NAME

KappaCUDA - Easy access to NVIDIA CUDA from Perl using the Kappa Library.

SYNOPSIS

use strict;
use warnings;
use threads;
# When Kappa keyword Perl is available, then variables can be
# shared between this main perl interpreter and the perl interpreters
# running as 'kernels' in the scheduled execution context.
# Perl interpreters do not run on the GPU--they run on the CPU's
# --but when they are running in the scheduled execution context they can
# access the Kappa Variables and properties of of the CUDA GPU
# for the given CUDA GPU context.
use threads::shared;
use KappaCUDA;

my $kappa = KappaCUDA::Kappa::Instance("","",0);

my $process = $kappa->GetProcess(0,0);

# Setup CUDA context
$process->ExecuteString ('<kappa>' . "\n" .
   '!Context ->  context;' . "\n" .
 '</kappa>' . "\n");

# Setup dimensions
$process->ExecuteString ('<kappa>' . "\n" .
  '!Value -> WA = (3 * {BLOCK_SIZE}); // Matrix A width' . "\n" .
  '!Value -> HA = (5 * {BLOCK_SIZE}); // Matrix A height' . "\n" .
  '!Value -> WB = (8 * {BLOCK_SIZE}); // Matrix B width' . "\n" .
  '!Value -> HB = #WA;                // Matrix B height' . "\n" .
  '!Value -> WC = #WB;                // Matrix C width' . "\n" .
  '!Value -> HC = #HA;                // Matrix C height' . "\n" .
'</kappa>' . "\n");

# Load matrixMul_kernel CUDA or PTX code
$process->ExecuteString ('<kappa>' . "\n" .
  '!CUDA/Module MODULE_TYPE=%KAPPA{CU_MODULE} -> matrixMul = \'matrixMul_kernel.cu\';' . "\n" .
'</kappa>' . "\n");

# Create Variables
$process->ExecuteString ('<kappa>' . "\n" .
  '!Variable -> A(#WA,#HA,%sizeof{float});' . "\n" .
  '!Variable -> B(#WB,#HB,%sizeof{float});' . "\n" .
  '!Variable VARIABLE_TYPE=%KAPPA{Device} DEVICEMEMSET=true ' . "\n" .
  '-> C(#WC,#HC,%sizeof{float});' . "\n" .
'</kappa>' . "\n");

# Free Variables
$process->ExecuteString ('<kappa>' . "\n" .
  '!Free -> A;' . "\n" .
  '!Free -> B;' . "\n" .
  '!Free -> C;' . "\n" .
'</kappa>' . "\n");

# Get CUDA kernel attributes
$process->ExecuteString ('<kappa>' . "\n" .
  '!CUDA/Kernel/Attributes MODULE=matrixMul -> matrixMul;' . "\n" .
'</kappa>' . "\n");

# Unload CUDA module
$process->ExecuteString ('<kappa>' . "\n" .
  '!CUDA/ModuleUnload -> matrixMul;' . "\n" .
'</kappa>' . "\n");

# Reset CUDA context
$process->ExecuteString ('<kappa>' . "\n" .
  '!ContextReset -> Context_reset;' . "\n" .
'</kappa>' . "\n");

# Stop and Finish
$process->ExecuteString ('<kappa>' . "\n" .
  '!Stop;' . "\n" .
  '!Finish;' . "\n" .
'</kappa>' . "\n");

# wait for completion
$kappa->WaitForAll();

DESCRIPTION

This module gives access (via the Kappa Library) to all NVIDA CUDA driver functionality (a superset of the NVIDIA CUDA runtime functionality).
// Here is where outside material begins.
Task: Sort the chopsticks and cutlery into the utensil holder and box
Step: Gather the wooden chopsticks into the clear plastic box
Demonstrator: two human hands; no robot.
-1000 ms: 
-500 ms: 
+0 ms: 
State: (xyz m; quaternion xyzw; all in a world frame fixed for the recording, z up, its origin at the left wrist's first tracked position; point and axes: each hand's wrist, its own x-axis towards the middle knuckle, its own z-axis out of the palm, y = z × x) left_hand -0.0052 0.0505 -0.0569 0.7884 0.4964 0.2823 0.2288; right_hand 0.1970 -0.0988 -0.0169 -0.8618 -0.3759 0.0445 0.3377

Since the Kappa Library is written in C++ and most (host) processing occurs within the Kappa library, the KappaCUDA module gives CUDA performance comparable to a C++ CUDA driver program. Since the Kappa Library automatically chooses NVIDIA suggested performance optimizations for the given NVIDIA GPU's and implements automatic concurrent CUDA kernel execution on FERMI GPU's, the KappaCUDA module can give CUDA performance better than C++ CUDA driver or runtime API programs (however, a hand tuned C++ Kappa Library or CUDA driver program will be faster).

The (Commercial) Kappa Library is required and is available from psilambda.com. The Kappa Library requires an appropriate NVIDIA CUDA GPU and driver--see the installation guides for the Kappa Library for other prerequisites.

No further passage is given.